• **WHAT THE TASK REQUIRES**
Collect all lines from the records below that include the word "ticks".

··········

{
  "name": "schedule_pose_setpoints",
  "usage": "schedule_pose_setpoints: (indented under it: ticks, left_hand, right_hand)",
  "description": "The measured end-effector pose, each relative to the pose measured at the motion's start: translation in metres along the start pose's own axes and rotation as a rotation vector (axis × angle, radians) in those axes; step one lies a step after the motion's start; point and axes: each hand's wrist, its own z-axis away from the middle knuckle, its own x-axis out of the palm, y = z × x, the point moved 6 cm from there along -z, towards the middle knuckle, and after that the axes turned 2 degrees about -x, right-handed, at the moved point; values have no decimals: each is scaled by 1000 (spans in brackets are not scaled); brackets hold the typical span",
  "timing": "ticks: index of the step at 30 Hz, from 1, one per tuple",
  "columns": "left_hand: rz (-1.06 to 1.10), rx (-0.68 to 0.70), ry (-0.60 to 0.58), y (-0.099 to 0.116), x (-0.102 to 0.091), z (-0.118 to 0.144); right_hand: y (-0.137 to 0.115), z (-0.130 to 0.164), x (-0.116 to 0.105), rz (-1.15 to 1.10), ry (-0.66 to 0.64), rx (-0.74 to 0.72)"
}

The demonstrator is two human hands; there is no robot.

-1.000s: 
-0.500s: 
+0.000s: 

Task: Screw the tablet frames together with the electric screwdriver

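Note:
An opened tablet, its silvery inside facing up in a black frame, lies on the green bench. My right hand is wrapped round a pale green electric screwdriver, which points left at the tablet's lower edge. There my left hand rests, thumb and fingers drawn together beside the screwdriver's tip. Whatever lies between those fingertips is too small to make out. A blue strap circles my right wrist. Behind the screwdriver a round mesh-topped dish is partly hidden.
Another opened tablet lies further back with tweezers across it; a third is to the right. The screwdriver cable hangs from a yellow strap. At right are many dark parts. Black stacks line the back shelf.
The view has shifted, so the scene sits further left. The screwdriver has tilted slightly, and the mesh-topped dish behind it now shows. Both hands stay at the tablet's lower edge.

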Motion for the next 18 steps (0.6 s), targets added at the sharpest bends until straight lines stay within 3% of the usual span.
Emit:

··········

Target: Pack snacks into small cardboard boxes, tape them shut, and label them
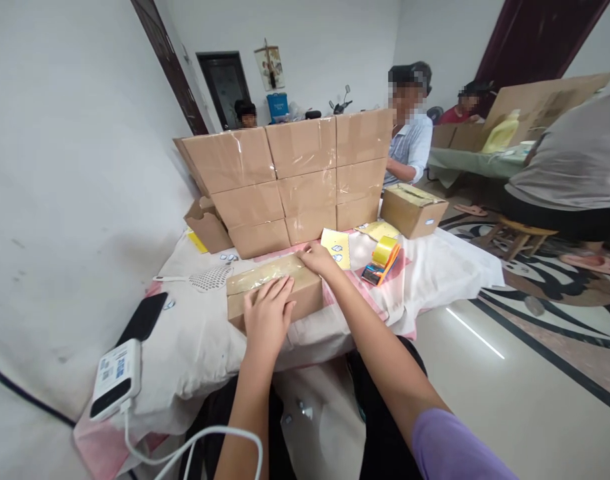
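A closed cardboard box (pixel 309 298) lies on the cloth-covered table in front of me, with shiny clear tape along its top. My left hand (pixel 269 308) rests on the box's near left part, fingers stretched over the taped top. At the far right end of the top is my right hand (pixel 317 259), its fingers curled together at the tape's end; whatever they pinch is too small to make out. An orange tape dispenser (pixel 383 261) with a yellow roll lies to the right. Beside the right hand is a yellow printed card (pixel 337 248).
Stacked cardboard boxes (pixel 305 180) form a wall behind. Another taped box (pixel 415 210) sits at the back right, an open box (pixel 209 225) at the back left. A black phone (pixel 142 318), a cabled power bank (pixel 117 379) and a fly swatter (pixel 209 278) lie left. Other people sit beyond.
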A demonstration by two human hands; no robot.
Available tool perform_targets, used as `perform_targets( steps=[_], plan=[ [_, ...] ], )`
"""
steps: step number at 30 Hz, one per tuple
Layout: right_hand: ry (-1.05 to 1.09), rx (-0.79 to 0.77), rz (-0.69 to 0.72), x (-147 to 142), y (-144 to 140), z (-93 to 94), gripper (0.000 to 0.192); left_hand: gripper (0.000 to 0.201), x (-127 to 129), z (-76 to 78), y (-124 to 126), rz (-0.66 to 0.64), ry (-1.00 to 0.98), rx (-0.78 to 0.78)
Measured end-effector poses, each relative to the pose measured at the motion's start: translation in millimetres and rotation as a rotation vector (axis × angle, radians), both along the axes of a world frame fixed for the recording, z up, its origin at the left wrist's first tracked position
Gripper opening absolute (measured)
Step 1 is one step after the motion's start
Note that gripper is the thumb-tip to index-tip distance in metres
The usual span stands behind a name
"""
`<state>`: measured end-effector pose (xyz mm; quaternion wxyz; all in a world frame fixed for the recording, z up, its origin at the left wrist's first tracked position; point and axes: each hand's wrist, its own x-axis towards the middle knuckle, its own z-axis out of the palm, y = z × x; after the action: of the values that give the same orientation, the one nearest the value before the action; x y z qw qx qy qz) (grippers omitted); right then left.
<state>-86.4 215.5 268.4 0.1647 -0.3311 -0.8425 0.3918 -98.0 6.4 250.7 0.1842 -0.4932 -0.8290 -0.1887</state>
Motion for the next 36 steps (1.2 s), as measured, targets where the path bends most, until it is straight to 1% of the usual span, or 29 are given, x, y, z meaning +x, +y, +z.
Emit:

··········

• **ANSWER TO THIS EXERCISE**
  "usage": "schedule_pose_setpoints: (indented under it: ticks, left_hand, right_hand)",
  "timing": "ticks: index of the step at 30 Hz, from 1, one per tuple",

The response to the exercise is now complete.